The Tritylodonts were herbivorous, chewing through vegetation, such as stems, leaves, and roots.

They were the longest surviving of all the non-mammalian therapsids. They appeared in the latest Triassic period, and persisted through the Jurassic until the middle of the Cretaceous.[2] This shows that the Tritylodonts were a successful group of therapsids, even though they lived right beneath the ruling dinosaurs' feet, so to speak.

Chronoperates from the Palaeocene, after the Cretaceous and the K/T extinction event, may be a Tritylodont. If so, then the Tritylodonts were elusive and rare during the Upper Cretaceous, because no Tritylodonts were found by that time.

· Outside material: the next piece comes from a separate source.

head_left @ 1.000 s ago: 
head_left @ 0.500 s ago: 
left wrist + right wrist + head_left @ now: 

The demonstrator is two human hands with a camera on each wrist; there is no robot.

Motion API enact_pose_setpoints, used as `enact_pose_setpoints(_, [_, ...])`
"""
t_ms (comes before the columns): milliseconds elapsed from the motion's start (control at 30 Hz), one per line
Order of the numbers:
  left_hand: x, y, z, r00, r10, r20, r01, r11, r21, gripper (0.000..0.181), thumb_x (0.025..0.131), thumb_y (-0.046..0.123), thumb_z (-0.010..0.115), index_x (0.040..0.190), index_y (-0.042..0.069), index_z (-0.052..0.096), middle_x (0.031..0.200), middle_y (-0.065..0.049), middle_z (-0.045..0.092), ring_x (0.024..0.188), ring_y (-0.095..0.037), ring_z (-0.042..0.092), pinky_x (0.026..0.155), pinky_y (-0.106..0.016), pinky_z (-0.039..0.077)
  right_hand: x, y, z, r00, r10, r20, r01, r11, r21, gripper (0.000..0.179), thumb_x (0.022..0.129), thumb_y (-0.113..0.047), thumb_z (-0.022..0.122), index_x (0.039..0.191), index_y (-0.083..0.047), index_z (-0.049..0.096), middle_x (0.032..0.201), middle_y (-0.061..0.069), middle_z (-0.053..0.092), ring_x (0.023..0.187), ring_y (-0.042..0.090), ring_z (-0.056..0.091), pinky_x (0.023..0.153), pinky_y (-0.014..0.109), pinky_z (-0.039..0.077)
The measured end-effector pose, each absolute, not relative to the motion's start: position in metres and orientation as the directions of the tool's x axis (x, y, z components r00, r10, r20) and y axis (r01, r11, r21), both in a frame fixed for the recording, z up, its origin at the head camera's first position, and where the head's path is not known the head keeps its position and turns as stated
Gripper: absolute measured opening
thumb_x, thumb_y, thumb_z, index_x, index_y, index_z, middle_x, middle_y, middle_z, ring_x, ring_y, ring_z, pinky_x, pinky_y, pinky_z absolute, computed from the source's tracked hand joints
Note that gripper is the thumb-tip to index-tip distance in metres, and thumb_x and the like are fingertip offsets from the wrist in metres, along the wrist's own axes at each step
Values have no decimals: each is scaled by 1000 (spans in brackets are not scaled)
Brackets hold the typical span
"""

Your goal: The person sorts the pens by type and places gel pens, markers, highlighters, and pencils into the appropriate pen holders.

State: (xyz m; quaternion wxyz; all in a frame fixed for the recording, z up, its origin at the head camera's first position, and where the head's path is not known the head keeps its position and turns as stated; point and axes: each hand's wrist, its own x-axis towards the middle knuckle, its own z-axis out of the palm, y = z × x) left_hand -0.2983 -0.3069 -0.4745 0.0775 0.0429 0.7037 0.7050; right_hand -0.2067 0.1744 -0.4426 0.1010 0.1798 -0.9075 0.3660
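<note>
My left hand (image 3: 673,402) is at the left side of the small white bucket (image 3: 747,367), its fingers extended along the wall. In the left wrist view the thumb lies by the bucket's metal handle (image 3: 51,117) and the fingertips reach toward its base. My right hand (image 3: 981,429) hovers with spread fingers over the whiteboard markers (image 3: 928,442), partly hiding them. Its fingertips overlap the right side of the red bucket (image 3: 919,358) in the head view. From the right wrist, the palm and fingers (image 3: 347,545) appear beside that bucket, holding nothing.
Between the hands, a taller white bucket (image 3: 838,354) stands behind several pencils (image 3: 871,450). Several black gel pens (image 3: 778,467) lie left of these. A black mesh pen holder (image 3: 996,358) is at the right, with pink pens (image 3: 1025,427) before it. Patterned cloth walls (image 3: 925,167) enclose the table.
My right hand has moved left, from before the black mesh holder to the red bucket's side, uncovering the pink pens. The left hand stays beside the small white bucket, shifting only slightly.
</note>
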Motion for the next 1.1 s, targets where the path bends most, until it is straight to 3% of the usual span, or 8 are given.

However, the Chronoperates's anatomy also closely resembles to that of symmetrodonts – a mammalian lineage.

It is very clear that the Tritylodonts were warm-blooded.[3] The Tritylodont fossils were found in the Americas, South Africa, and Eurasia. They may have managed to live worldwide, including Antarctica.

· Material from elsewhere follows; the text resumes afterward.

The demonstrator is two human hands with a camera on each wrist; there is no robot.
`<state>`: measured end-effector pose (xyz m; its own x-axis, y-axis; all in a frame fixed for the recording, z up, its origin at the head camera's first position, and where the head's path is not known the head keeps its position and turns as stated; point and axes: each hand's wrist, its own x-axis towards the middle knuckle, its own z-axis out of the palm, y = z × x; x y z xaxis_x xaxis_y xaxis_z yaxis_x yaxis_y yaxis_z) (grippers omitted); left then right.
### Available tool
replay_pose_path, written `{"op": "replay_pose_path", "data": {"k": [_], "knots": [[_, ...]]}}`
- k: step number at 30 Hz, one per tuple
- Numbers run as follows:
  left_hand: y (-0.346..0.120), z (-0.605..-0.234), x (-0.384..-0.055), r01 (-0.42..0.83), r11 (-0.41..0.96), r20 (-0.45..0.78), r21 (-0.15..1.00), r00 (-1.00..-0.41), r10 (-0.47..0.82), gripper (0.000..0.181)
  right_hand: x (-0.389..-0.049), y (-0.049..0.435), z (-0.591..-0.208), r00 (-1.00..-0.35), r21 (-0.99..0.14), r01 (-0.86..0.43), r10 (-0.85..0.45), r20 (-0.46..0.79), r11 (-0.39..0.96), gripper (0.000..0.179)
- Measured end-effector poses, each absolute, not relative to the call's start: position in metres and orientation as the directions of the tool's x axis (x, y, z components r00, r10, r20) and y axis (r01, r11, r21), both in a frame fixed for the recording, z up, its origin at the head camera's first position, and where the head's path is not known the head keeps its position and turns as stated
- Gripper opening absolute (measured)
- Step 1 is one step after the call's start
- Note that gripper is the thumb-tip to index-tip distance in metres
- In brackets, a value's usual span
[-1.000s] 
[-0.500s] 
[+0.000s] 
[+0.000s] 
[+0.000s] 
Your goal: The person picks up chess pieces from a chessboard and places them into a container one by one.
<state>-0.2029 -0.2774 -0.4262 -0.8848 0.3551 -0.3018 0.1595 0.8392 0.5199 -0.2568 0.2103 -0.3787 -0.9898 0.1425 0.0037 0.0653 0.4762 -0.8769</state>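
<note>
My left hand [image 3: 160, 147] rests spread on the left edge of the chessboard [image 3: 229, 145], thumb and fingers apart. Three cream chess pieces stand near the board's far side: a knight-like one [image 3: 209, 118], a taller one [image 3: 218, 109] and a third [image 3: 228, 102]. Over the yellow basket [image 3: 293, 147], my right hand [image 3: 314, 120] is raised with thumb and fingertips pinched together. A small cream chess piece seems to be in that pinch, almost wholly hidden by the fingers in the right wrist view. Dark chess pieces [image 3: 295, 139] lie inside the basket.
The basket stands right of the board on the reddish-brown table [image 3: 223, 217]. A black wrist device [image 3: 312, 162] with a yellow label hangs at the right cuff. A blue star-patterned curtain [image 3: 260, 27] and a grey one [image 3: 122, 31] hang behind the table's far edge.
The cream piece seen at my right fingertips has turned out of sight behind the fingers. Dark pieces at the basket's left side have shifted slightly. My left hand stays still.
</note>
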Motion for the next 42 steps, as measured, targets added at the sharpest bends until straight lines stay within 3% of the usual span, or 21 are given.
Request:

References[change | edit source]

  1. named after the shape of animal's teeth, with three cusps.
  2. Ruta M; Botha-Brink J; Mitchell S.A. & Benton M.J. 2013. The radiation of cynodonts and the ground plan of mammalian morphological diversity. Proceedings of the Royal Society B: Biological Sciences 280 (1769). [1]
  3. Hopson JA. 2012. The role of foraging mode in the origin of therapsids: implications for the origin of mammalian endothermy. In Studies in vertebrate paleobiology: essays in honor of John R. Bolt, eds Lombard R.E. et al pp. 126–148. Fieldiana: Life and Earth Sciences 5. Chicago, IL: The Field Museum of Natural History.